Nikon SLR Cameras

Would it be safe to say picture quality has always been constant?

Viktor-C est la vie!
Viktor-C est la vie!

I look at old photos from the late 19th century and early 20th century such as on Shorpy and when they are blown up, I can't honestly tell the difference in quality between these photos and what my Nikon D5000 can take. Now I'm just an amateur photographer, but to me it seems like photo quality has stayed pretty much constant since photography was invented. Is this true? If not, what accounts for the good quality of old photographs?

HisWifeTheirMom
HisWifeTheirMom

Absolutely not. I have never seen any photos from the late 19th century or early 20th that can produce the detail and sharpness of today's cameras. You are obviously not doing something right somewhere.

fhotoace
fhotoace

It would be unsafe to make such an assumption

Your eye is not yet sophisticated enough to see the differences.

Just the major changes in lens design and the precision with how the film went through the more advanced cameras should be easy enough to see. Film may be the deciding factor in the older photos. Film has always been in research and development and the differences between film made in the 1990's is vastly superior to film from the 1960's

What accounts for high quality are two things. The quality of the hardware, film and camera/lenses and the skill of the photographer. No matter how good the camera, unless the photographer has the skills, the images they produce will be nothing more than snap shots

Fishmeister
Fishmeister

There certainly are very high quality images from the late 19th and early 20th, Shorpy is a great example of such images, here is a link for anybody who does not know the website.

http://www.shorpy.com

Here are just a couple of examples I have grabbed off the site. Dry plate glass 8x10 - 1900-1910.

Another, 1910, dry plate glass.

Zoom in and look at the detail on the bricks.

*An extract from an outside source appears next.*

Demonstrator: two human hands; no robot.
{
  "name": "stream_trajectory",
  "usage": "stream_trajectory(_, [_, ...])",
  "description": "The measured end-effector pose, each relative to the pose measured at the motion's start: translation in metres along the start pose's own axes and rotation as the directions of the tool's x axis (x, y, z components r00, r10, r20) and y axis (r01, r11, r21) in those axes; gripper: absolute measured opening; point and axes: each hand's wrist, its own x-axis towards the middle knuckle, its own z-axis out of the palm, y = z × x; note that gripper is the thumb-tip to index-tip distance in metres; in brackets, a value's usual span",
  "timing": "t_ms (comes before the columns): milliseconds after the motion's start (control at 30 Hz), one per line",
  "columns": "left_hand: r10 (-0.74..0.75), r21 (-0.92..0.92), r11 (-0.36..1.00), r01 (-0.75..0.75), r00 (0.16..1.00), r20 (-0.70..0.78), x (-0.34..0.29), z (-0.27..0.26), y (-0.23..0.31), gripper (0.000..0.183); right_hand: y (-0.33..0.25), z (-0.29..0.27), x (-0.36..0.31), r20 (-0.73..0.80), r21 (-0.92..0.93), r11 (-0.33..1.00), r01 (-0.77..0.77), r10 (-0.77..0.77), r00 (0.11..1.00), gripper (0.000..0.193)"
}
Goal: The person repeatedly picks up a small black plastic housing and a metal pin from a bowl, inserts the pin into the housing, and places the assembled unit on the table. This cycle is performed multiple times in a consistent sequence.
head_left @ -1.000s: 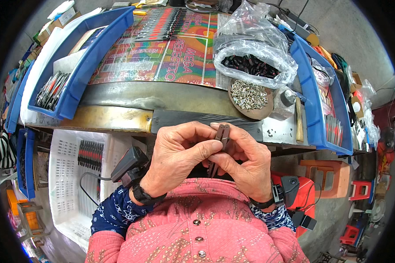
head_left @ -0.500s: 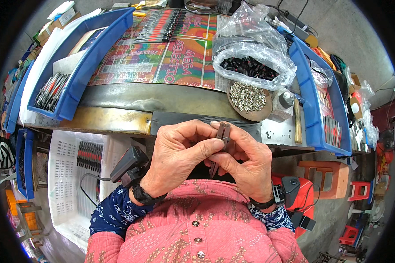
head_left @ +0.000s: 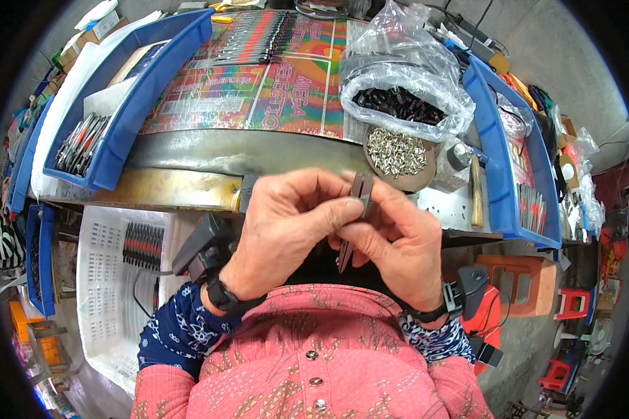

With some good glass and knowledge of exposure, it's possible to create great image quality no matter the age of equipment or what year it was taken.

Jorge
Jorge

I think it's a kind of paradox. Daguerrotypes were amazingly sharp, though they had no positive. Digital images are maybe sharper but they have no negative. Platinum copies from the old times remain (ethernally?). And ink on paper from digital files, who knows.

Jake
Jake

Picture quality is always improving… Look at some images taken with a d7000 or d3x

photog
photog

You have got to be joking.

Quality of film and sensors has improved in leaps and bounds over the years.

BigAl
BigAl

Older cameras took bigger negatives and those negatives needed less enlargement or were even contact printed so one would need a big magnifying glass to find faults like grain or unsharpness. A 5" by 4" negative needs a 4x enlargement to a 20" by 16" print but a 35mm neg' needs a 16x enlargement for the same sized print. This means that if the modern 35mm and the century old 5x4 produced identical prints then modern lenses would have to be 4 times sharper and film would have to be 4 times less grainy. The film certainly did improve that much but lense design has improved but not by that factor. Even now only a Canon EF 135mm 'L' lense beats a 50 year old 135mm Sonnar and that Sonnar's design hadn't changed much in the previous 30 years.